A faithful copy of the data is what is wanted, minus any pictures.
- - - - -
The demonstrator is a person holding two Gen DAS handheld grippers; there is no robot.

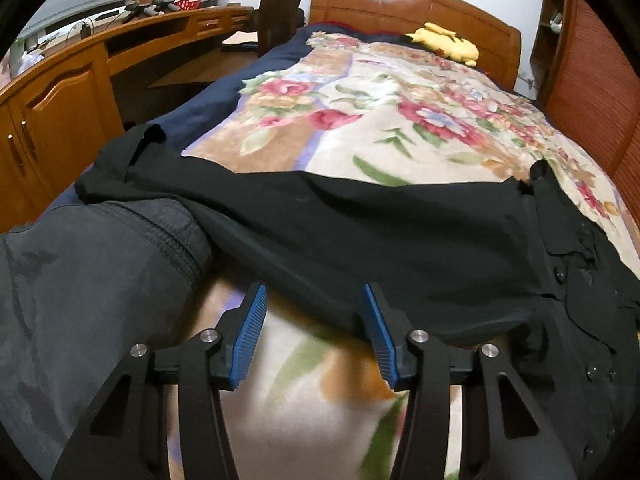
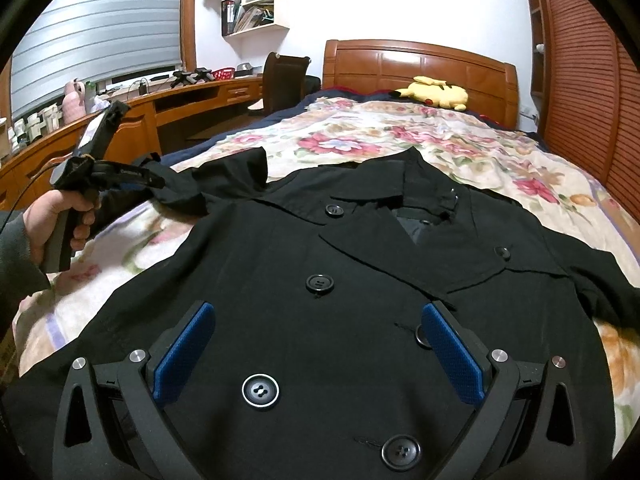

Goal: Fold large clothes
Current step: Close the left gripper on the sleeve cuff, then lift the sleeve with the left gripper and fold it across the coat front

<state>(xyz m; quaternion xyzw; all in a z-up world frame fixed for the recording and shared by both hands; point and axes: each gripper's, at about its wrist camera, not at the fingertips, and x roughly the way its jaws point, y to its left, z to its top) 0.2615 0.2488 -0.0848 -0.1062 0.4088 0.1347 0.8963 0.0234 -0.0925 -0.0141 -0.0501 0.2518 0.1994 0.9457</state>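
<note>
– Black double-breasted cloth coat (image 2: 320, 264), spread front-up across the near end of the bed, collar toward the headboard, round black buttons (image 2: 260, 390) in two rows.

– Under it?

– Cream floral plush blanket (image 2: 360, 136) over a navy sheet (image 1: 224, 96). Curved orange-brown wooden headboard (image 2: 416, 64) at the far end, with a yellow plush toy (image 2: 438, 94) lying just before it.

– And the room?

– Long curved wooden desk (image 2: 192, 96) along the left wall, crowded with small items, a red basket among them. Dark high-backed chair (image 2: 284, 76) between desk and bed. Grey slatted window blind (image 2: 92, 36) above the desk; reddish louvred wooden doors (image 2: 588, 80) on the right.

– Grippers?

– Right gripper (image 2: 316, 348) hovering over the coat's front, blue pads spread wide, nothing between them. Left gripper (image 1: 316, 320) likewise parted and holding nothing, low at the bed's left edge, its tips near the black sleeve (image 1: 320, 240) stretched sideways ahead of it.

– Anything seen only from one side?

– From the right wrist: white wall shelves (image 2: 256, 4) stacked with books, the whole coat front, and the bare left hand (image 2: 52, 224) around the left gripper's handle. From the left wrist: the sleeve's length, and a fold of dark grey fabric (image 1: 80, 300) at near left, touching the sleeve; hard to tell what garment.
</note>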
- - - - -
## Your response
The demonstrator is a person holding two Gen DAS handheld grippers; there is no robot.


Goal: Fold large clothes
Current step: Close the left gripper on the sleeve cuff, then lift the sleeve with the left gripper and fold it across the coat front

<state>(xyz m; quaternion xyzw; all in a z-up world frame fixed for the recording and shared by both hands; point and axes: each gripper's, at about its wrist camera, not at the fingertips, and x roughly the way its jaws point, y to its left, z to its top) 0.2615 0.2488 -0.0848 -0.1062 0.4088 0.1347 0.8963 0.0234 -0.0925 -0.0141 -0.0501 0.2518 0.1994 0.9457</state>
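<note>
– Black double-breasted cloth coat (image 2: 320, 264), spread front-up across the near end of the bed, collar toward the headboard, round black buttons (image 2: 260, 390) in two rows.

– Under it?

– Cream floral plush blanket (image 2: 360, 136) over a navy sheet (image 1: 224, 96). Curved orange-brown wooden headboard (image 2: 416, 64) at the far end, with a yellow plush toy (image 2: 438, 94) lying just before it.

– And the room?

– Long curved wooden desk (image 2: 192, 96) along the left wall, crowded with small items, a red basket among them. Dark high-backed chair (image 2: 284, 76) between desk and bed. Grey slatted window blind (image 2: 92, 36) above the desk; reddish louvred wooden doors (image 2: 588, 80) on the right.

– Grippers?

– Right gripper (image 2: 316, 348) hovering over the coat's front, blue pads spread wide, nothing between them. Left gripper (image 1: 316, 320) likewise parted and holding nothing, low at the bed's left edge, its tips near the black sleeve (image 1: 320, 240) stretched sideways ahead of it.

– Anything seen only from one side?

– From the right wrist: white wall shelves (image 2: 256, 4) stacked with books, the whole coat front, and the bare left hand (image 2: 52, 224) around the left gripper's handle. From the left wrist: the sleeve's length, and a fold of dark grey fabric (image 1: 80, 300) at near left, touching the sleeve; hard to tell what garment.
</note>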

Nothing more remains to be added to this answer.